Yet, looking over the official construction rules and what has been mentioned about robots. They seem little more than automated vaccum cleaners. Can we expect to see more of Robots in T5 and T20?
 
It's very possible. Actually, I'd like to open this thread up to people to get their opinions on how they think Traveller should handle robots.

What role do you see robots playing in the Imperium? Are there several categories? Is there a taxonomy? Are there rules to differentiate them?

I wanna know.
 
Robots could play a much larger role within the Imperium, and are probably there as another "background" tech.
Traveller canon is quite clear that the 3rd Imperium has a great social prejudice against the use of robots, so IMHO they would be hidden in plain sight - i.e. they will still be there, just not necissarily as "robots".
They will be disguised as automated manufacturing machines, autodocs, autopilot upgrades.

As for types and taxonomy, they are given in LBB8. The DGP supplement 101 Robots isn't a bad guide either ;)
 
(Referring to T20)

The main problem is that computers are dumb. Getting towards something able to replicate a human intellect requires an enormous computer, with high TL programming (for low AI). Even then you are stuck with a level 0 character, who gains XP like they are brain-damaged.

Anything less then an AI is just a machine. Not exactly what I would call a slave race, sure they might be relatively helpful, but not near as useful as another competent person. A voice controlled toaster is a gimic, rather then a citizen.

So, until you start looking at TL17+ there really isn't anything matching human ability, and there certainly isn't anything even able to stretch to being called an android. The cloest you can get is a human mimic, that if well programmed could be able to pass as human for *ahem* state events.

There are still places where a machine intelligence could be useful. For autonomous logic you have the advantage that loyalty can generally be assured if no-one has access to re-program the machine after initial programming. While the system that the intelligence inhabits has to be large, it is only large on a human scale, compared to starships and buildings they are relatively small. Automated factories, starship systems (such as Zen/Slave from Blakes7 and Holly from Red Dwarf), even systems as simple as those controlling telephony and communication could have extremely intelligent (for a machine) and capable systems.

On the military front using robotic spacefighters, grav tanks and robotic battlepods has certain advantages, especially if they could be remote controlled as well. This would allow you to use the superior human abilities when available, while still being capable of completing simple missions when communication is down or to go on suicide missions without effective loss of expertise.

So robots walking arround and being just more people is certainly unlikely.

However truly stupid robots also have their place.
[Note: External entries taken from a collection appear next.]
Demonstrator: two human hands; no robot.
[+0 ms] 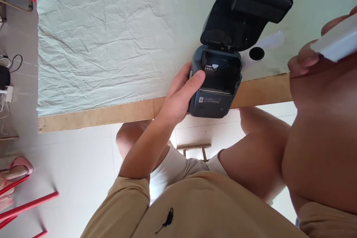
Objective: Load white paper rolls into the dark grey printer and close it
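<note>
Pale cloth (pixel 106 44) spreads beyond the grip. An opened black device (pixel 213 106) is clamped in the left hand (pixel 181 98); well right of it, the right hand (pixel 305 59) holds a white piece (pixel 340 37). Steadying the device looks like the step in hand; the next move likely calls for a firm left hold.

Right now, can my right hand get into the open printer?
Probably yes: the printer has its lid open and your left hand at one side; your right hand, though, holds a white item.
</note>
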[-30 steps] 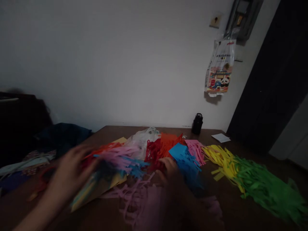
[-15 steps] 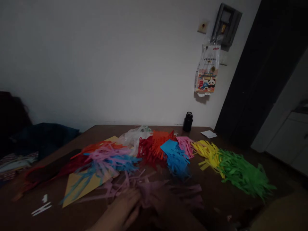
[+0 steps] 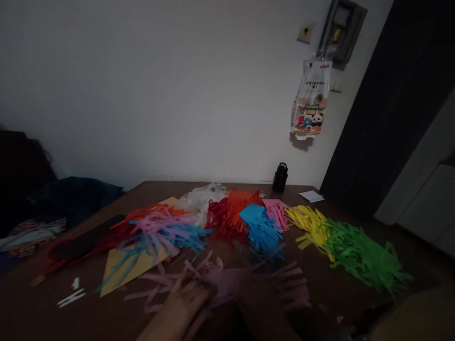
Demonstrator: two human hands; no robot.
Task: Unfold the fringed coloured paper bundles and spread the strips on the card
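Note:
A mauve sheet with fringed strips [image 3: 225,282] lies across the near middle of the brown table [image 3: 142,189]. On its left part rests my left hand [image 3: 188,296], fingers bent and spread over the strips. My right hand [image 3: 256,298] is a dark, blurred shape over the right part of the sheet, and its fingers cannot be made out. Beyond the hands lie fringed bundles: blue [image 3: 263,229], red [image 3: 218,215], orange [image 3: 240,208], pink [image 3: 276,212], yellow [image 3: 313,225] and green [image 3: 362,258].
Pink and blue strips [image 3: 165,227] lie over yellow sheets [image 3: 124,267] at left. A clear plastic bag [image 3: 202,196], black bottle [image 3: 280,178] and white paper [image 3: 311,196] stand or lie farther back. White pieces [image 3: 72,297] lie at the near left.
The view has shifted slightly, so the table items appear farther right. My left hand's fingers are more spread, and the mauve sheet lies flatter between my hands.

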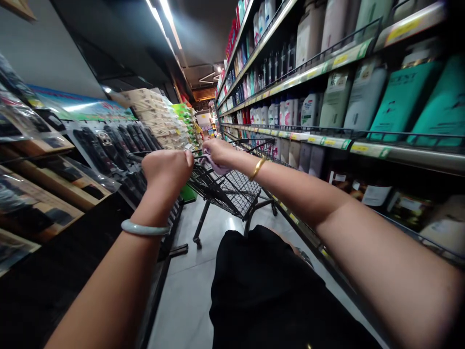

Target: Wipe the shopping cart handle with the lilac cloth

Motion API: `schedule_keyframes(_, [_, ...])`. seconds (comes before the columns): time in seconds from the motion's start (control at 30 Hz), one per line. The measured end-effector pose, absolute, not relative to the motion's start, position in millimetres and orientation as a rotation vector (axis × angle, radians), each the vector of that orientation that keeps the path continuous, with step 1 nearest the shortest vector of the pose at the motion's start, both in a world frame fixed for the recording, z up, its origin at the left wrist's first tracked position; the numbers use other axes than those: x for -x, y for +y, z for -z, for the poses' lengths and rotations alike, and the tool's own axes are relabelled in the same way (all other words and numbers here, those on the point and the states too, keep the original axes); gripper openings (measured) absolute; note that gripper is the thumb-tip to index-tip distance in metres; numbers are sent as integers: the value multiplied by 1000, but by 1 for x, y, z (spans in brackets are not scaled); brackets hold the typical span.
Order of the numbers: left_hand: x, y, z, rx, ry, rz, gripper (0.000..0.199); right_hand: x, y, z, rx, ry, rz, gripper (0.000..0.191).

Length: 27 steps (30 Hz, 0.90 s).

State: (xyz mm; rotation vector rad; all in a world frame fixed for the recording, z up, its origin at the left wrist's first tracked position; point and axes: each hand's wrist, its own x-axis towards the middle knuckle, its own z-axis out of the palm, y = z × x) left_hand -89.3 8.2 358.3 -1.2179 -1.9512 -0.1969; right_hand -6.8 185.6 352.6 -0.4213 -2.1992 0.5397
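Note:
A black wire shopping cart [240, 191] stands in front of me in the aisle. My left hand [167, 167] is closed around the left part of its handle bar, with a pale bangle on that wrist. Farther along the bar, my right hand [217, 151] is closed too, and a gold bracelet sits on that wrist. A light purple cloth [217, 166] hangs just below the right hand, against the handle; whether the fingers also pinch it I cannot tell. My arms hide part of the basket.
Shelves of shampoo and lotion bottles [403, 99] line the right side, edged by a price rail [330, 141]. At left hang packaged dark goods [105, 145], with stacked pale packs [148, 114] beyond. Grey tiled floor [185, 291] runs beneath the cart.

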Motion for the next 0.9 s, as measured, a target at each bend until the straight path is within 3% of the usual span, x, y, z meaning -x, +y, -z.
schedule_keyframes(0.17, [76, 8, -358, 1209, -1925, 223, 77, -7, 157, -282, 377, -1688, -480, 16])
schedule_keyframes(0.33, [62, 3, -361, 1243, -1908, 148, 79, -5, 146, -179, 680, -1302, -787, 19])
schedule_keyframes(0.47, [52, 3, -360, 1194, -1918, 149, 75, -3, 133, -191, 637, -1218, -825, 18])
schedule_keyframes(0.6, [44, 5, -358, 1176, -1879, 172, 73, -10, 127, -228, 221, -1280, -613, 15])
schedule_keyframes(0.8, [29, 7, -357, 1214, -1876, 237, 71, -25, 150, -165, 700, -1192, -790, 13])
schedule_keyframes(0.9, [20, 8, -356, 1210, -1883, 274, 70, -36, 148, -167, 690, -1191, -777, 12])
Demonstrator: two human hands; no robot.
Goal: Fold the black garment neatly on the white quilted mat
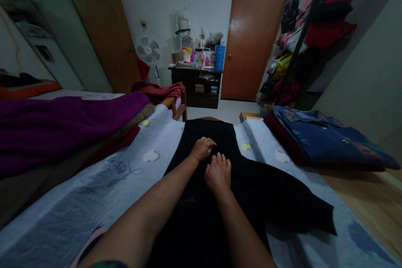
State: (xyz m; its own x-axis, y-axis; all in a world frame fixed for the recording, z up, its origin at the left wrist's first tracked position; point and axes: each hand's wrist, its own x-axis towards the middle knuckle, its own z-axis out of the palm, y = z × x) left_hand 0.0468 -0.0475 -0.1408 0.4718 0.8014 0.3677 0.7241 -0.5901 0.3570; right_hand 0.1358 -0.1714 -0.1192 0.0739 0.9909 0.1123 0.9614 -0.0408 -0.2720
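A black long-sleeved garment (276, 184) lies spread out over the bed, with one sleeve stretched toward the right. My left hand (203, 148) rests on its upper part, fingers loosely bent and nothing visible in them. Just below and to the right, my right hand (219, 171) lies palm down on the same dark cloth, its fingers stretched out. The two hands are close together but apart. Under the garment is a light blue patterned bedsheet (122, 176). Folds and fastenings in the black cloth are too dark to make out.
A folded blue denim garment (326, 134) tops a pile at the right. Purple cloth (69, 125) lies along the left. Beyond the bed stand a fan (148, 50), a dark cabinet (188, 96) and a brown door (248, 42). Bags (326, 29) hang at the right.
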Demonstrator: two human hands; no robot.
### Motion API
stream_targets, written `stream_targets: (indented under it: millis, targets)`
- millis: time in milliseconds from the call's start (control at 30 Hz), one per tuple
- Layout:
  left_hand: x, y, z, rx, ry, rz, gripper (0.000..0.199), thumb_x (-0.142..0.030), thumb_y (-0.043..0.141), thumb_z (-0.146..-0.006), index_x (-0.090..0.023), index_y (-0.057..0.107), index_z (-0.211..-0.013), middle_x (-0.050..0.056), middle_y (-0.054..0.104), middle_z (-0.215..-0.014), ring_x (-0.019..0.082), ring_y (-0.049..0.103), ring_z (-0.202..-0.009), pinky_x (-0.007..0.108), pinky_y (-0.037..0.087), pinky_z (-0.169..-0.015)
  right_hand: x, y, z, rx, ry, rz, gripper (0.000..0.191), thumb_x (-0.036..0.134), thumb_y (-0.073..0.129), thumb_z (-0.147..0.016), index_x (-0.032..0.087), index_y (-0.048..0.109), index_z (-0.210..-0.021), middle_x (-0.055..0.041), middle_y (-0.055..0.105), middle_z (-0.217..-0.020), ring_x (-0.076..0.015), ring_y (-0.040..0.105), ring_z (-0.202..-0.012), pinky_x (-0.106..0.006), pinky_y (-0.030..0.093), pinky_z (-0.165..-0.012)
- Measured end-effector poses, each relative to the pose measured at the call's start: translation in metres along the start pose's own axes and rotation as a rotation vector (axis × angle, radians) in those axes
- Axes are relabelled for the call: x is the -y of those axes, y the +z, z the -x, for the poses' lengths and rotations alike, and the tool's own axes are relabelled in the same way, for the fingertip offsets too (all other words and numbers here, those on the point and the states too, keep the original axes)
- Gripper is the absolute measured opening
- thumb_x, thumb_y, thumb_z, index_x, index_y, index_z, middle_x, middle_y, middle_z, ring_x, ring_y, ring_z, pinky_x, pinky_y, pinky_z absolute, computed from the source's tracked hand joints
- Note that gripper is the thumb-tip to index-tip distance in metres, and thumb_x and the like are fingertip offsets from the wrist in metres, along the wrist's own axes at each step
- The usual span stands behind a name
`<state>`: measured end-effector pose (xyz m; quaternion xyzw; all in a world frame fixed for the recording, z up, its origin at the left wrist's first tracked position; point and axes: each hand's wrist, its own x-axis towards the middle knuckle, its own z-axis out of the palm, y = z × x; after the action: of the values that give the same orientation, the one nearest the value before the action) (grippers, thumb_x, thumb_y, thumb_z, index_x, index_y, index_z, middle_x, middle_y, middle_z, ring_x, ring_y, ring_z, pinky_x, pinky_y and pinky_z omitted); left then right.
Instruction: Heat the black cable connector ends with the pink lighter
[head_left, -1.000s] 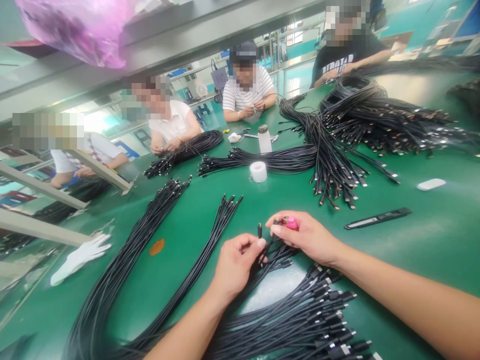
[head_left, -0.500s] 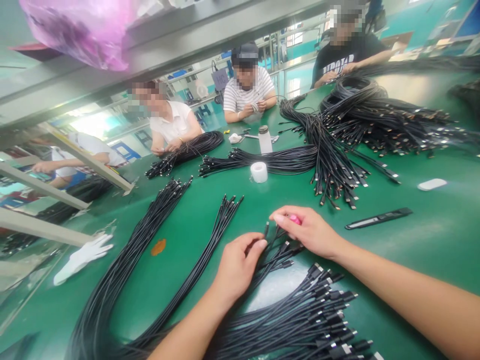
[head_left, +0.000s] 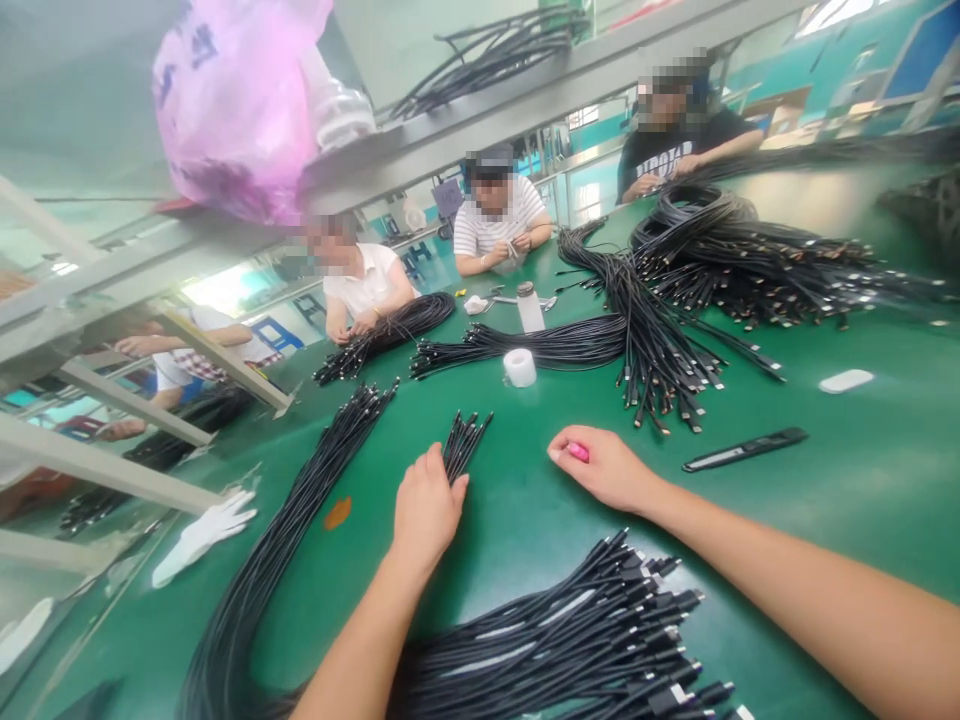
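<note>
1. My left hand (head_left: 427,510) lies back-up on the cable bundle (head_left: 466,445), fingers pressed together, the cable ends poking past them. I cannot tell if they grip it.
2. My right hand (head_left: 604,468) is palm-down over the bench (head_left: 862,510), fingers curled around a pink object (head_left: 577,452).
3. A cable heap (head_left: 570,640) lies between my forearms, at the bench's near edge.

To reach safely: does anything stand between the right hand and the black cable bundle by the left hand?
Nothing visible: only the green work mat lies between the right hand and the thin black cable bundle at the left hand.
</note>
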<state>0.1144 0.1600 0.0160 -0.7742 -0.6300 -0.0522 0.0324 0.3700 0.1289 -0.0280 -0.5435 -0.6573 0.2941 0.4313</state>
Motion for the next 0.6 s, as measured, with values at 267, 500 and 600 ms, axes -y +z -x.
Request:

A partially robotocised infantry force, with many human NCO's and simple humanoid robots able to mimic and follow simple commands is a definite possibility, and quite useful if they could share equipment. Larger robots (ED209:Robocop) could be somewhat more independant, and have duties where eternal vigilance and no bladder would come in handy (simple patrols, guard stations).

Where there are a lot of people arround robots should be rare. People are quite cheap, and get all uppity (read riot) if a lot of them are unemployed. In industries where humans can break easily such as smelting and mining there may also be a large ammount of automation, though if the labor is cheap enough sentients would still be used.

The one big advatage that machine intelligences have is recall. A dumb lawyer who can cite ALL precendents would probably be better then a smart lawyer out of their normal juristiction. A corporate voicemail system able to remember everything, and be the entire corporations personal secretary.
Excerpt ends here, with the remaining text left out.